- Promotional movie poster for the film
- Directed by: George Marshall
- Written by: Valentine Davies (story) Charles Lederer
- Produced by: Aaron Rosenberg
- Starring: Glenn Ford Debbie Reynolds Eva Gabor Edgar Buchanan Harry Morgan
- Cinematography: Robert J. Bronner
- Edited by: John McSweeney Jr.
- Music by: Jeff Alexander
- Distributed by: Metro-Goldwyn-Mayer
- Release date: August 19, 1959;
- Running time: 104 minutes
- Country: United States
- Language: English
- Budget: $1,789,000
- Box office: $4,650,000

= It Started with a Kiss (film) =

1959 film by George Marshall

It Started with a Kiss is a 1959 American romantic comedy film directed by George Marshall and starring Glenn Ford, Debbie Reynolds and Eva Gabor. It was shot in Metrocolor and CinemaScope.

==Plot==
Joe Fitzpatrick, a sergeant in the Air Force marries a feisty nightclub showgirl named Maggie on a whim. The day after their marriage Joe is sent to a base in Spain. Later that day Maggie is surprised to find that a unique custom car was delivered to her (a shiny red 1955 Lincoln Futura Concept automobile with bucket seats and a clear bubble top); he won it in a raffle. After this she sends him a letter saying that she has a wonderful surprise that she is bringing to him. He ponders what that means, and suspects that she means that she is pregnant. When she arrives in Spain, there is a party where this is sprung on her, and she denies pregnancy, but doesn't explain the surprise.

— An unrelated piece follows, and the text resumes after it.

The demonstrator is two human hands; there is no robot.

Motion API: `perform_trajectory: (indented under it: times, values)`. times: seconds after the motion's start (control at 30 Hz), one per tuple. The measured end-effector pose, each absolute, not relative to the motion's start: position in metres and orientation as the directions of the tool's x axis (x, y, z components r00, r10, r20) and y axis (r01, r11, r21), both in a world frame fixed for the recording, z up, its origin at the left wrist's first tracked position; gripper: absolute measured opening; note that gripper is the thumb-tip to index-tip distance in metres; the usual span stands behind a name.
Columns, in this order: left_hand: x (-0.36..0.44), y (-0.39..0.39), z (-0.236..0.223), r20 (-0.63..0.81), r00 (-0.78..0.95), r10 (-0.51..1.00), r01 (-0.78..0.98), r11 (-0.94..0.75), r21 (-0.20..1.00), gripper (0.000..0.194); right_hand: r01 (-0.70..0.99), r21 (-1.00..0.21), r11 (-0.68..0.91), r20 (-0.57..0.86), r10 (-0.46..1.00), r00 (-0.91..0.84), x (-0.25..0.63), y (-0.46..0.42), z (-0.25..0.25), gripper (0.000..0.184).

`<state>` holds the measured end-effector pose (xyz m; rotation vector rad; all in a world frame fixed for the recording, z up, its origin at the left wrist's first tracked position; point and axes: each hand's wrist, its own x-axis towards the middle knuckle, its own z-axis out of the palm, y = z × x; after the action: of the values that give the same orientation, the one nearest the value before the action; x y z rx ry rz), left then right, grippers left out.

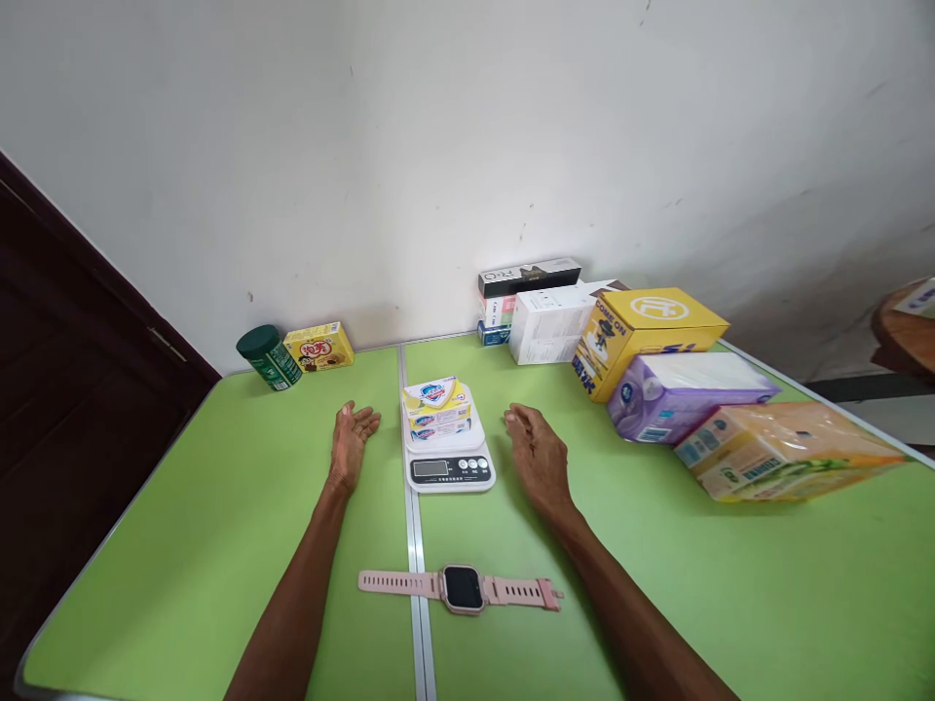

When the car does arrive Joe is surprised but pleased. However, when Joe first arrived in Spain there was a stiff lecture about not appearing ostentatious to the locals. As they travel around Spain they are met with both envy and disdain from Spanish officials and locals, and the car does indeed stand out. When the top brass see the vehicle, they ask that he send it home at their expense, however, he is afraid that this will upset his newlywed wife, as they are already on shaky ground since she resents the Air Force interfering in their lives.

One of the big car fans is a famous Spanish bullfighter. After the IRS demands that they pay $17,000 in taxes for the vehicle, which they cannot pay, they decide to sell the vehicle to the bullfighter. However, the Air Force learns of this transaction, and it violates one of their regulations about selling personal property to locals. So, the Sergeant is arrested and confined to quarters.

He and his wife have separated at this point, but at a big party (held in a mansion he is living in temporarily) she learns that he is living with a glamorous countess who is a friend of the bullfighter. She, however, is jealous, and manages to get the bullfighter to propose to her in order to make her husband jealous. However, she really doesn't want the bullfighter, so she sneaks into the room she thinks her husband is sleeping in, however she ends up surprising the general in his bed. They make enough noise to attract a crowd who burst in, and in the process she ends up hiding in the bed while her husband is in the room. Of course she is discovered, and in the ensuing confusion of mixed understandings they reconcile and a solution to the car problem is revealed. In the end, they happily retire to their bedroom to enjoy togetherness.

==Cast==
- Glenn Ford as Sgt. Joe Fitzpatrick
- Debbie Reynolds as Maggie Putnam
- Eva Gabor as Marquesa Marion de la Rey
- Gustavo Rojo as Antonio Soriano
- Fred Clark as Maj. Gen. Tim O'Connell
- Edgar Buchanan as Congressman Richard Tappe
- Henry Morgan (aka Harry Morgan) as Charles Meriden
- Robert Warwick as Congressman Muir
- Frances Bavier as Mrs. Tappe
- Netta Packer as Mrs. Muir
- Robert Cunningham as The Major
- Alice Backes as Sally Meriden
- Carmen Phillips as Belvah
- Robert Hutton as Alvin Ashley (uncredited)
- Richard Deacon as Capt. Porter (uncredited)

==Production==
A scene in the movie recreated a well-known sequence from the 1938 film Bringing Up Baby, when Joe must walk in step behind Maggie to hide her torn dress.

The car used in the film, the Lincoln Futura, was later customized by George Barris to serve as the Batmobile for the 1960s TV series Batman.

==Reception==
===Box office===
According to MGM records the film earned $2,750,000 in the US and Canada and $1.9 million elsewhere, resulting in a profit of $582,000.